Low-tech with high-throughput results

Larger scale atlasing projects require higher throughput studies to confirm CCIs. ScaleBio offers simple yet clever methodology that boosts throughput with multiplexed scRNA-seq using common lab equipment, making the workflow more accessible and affordable. “The assay has consistently obtained high-quality data from a variety of difficult tissue sample types, which is crucial for cell-cell interaction experiments,” says Melanie Masuda, Director of Market Development for Scale Biosciences.

ScaleBio’s patented combinatorial indexing technology labels cells (or nuclei) in repeated split-pooling fashion.
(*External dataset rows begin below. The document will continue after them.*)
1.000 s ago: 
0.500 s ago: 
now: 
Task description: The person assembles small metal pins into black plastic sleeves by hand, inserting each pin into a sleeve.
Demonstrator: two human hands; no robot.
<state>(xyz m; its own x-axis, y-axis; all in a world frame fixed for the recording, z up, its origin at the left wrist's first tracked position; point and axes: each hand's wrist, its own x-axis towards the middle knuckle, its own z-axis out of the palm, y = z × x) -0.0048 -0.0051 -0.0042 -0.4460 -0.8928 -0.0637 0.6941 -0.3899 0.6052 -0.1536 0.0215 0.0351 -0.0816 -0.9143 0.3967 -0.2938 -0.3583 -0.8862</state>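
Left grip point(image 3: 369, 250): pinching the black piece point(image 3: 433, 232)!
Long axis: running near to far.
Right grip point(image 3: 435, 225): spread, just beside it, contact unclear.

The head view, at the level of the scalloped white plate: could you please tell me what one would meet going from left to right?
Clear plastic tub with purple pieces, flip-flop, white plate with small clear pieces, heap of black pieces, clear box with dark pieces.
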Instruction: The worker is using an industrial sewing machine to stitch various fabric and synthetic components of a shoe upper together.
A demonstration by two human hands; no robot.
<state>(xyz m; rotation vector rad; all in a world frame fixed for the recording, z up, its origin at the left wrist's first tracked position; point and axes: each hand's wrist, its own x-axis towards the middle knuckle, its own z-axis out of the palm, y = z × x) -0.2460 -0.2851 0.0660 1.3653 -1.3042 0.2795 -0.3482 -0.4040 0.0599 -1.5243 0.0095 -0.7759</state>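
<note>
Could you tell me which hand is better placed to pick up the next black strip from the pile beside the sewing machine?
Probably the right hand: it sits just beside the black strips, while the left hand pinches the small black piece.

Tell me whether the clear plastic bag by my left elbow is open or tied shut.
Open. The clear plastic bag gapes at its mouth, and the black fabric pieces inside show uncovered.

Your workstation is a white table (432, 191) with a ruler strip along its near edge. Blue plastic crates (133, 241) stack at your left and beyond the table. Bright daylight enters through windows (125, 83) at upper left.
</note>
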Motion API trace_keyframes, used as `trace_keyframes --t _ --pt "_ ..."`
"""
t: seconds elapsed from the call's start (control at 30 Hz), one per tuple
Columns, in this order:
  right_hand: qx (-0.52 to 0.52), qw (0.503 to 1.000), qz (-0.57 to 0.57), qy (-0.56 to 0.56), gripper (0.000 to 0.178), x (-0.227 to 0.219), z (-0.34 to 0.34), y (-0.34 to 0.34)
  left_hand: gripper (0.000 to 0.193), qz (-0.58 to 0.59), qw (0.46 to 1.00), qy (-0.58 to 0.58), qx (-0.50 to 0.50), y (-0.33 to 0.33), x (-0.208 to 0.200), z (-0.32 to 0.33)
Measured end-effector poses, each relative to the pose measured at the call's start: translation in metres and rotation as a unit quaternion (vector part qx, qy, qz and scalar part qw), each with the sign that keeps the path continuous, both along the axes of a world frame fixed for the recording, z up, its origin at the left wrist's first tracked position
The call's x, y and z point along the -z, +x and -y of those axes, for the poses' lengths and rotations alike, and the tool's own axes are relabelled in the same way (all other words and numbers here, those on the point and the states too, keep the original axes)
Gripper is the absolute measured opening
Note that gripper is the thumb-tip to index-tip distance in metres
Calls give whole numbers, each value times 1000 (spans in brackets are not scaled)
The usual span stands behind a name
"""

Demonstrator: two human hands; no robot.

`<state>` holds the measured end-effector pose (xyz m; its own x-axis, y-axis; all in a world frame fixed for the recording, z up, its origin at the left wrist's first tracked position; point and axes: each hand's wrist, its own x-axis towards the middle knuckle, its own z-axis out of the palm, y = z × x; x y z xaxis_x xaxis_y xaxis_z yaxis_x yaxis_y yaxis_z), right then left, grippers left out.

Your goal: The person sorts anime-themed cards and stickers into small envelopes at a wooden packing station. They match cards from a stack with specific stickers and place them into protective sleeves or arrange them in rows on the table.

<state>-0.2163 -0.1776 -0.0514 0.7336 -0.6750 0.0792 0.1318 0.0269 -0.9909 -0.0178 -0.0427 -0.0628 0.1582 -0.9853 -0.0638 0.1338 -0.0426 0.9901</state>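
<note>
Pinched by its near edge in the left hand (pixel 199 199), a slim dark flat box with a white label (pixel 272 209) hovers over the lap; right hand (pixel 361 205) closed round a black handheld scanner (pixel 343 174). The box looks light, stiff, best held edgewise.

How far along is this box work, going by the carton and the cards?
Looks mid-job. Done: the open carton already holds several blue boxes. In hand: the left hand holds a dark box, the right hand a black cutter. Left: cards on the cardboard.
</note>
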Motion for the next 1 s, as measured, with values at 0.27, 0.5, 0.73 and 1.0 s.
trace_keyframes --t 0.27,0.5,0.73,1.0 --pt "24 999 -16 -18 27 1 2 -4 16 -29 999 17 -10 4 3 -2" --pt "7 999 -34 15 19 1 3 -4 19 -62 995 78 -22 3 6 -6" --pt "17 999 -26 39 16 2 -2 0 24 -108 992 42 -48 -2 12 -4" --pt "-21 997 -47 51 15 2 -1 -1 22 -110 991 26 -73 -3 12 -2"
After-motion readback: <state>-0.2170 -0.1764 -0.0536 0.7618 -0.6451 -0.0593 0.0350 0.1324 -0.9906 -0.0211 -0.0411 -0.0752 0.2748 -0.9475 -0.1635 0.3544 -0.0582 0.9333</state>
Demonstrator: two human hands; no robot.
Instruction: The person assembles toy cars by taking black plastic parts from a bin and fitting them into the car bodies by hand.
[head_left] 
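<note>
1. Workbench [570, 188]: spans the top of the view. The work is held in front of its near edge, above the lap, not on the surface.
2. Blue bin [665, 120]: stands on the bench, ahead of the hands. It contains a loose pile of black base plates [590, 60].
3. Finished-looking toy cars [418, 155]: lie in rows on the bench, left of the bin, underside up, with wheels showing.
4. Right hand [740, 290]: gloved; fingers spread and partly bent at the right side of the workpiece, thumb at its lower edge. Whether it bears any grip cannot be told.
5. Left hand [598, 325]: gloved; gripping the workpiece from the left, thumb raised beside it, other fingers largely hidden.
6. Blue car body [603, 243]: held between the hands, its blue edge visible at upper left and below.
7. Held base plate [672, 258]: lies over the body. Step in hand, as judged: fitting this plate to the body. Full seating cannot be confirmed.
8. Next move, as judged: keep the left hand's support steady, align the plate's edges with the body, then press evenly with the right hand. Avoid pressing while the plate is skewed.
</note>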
Using iterations of labeling, pooling, and splitting of isolated cells in suspension, their method adds a combinatorial labeling code to each individual cell that is cell-specific. These cell-specific codes go along for the ride through the sequencing process and are then demultiplexed after sequencing. This makes it possible to sequence individual cells simultaneously. For example, the ScaleBio™ Single Cell Sequencing Kit supports the sequencing of 125,000 cells at once.

Scaling up single-cell sequencing is essential for greater insights into the connections between interacting cells. “Ligand-receptor interactions (LRI), as the dominant mechanism for CCIs, need to be profiled to build high-confidence databases,” says Masuda. “Given the large number of LRIs and the location-specific interactions, our high-sample multiplexing allows for this to be done at scale while removing batch effects.” She adds that ScaleBio’s gene expression outputs correlate with spatial gene expression data.

Matsuda notes that perturbing signaling pathways to assess redundancies and dependencies would be a logical next step. However, “[the analysis of the many samples and cells required for this is] beyond the aims of most tools today,” says Masuda. “While there are many bioinformatics tools to assess cell-cell interactions in a variety of ways, the inherent complexities of the analysis are limited on throughput and will need to be improved for atlasing.” Future work in the field may include the development of bioinformatics tools that can handle more easily the burgeoning output of greater multiplexing.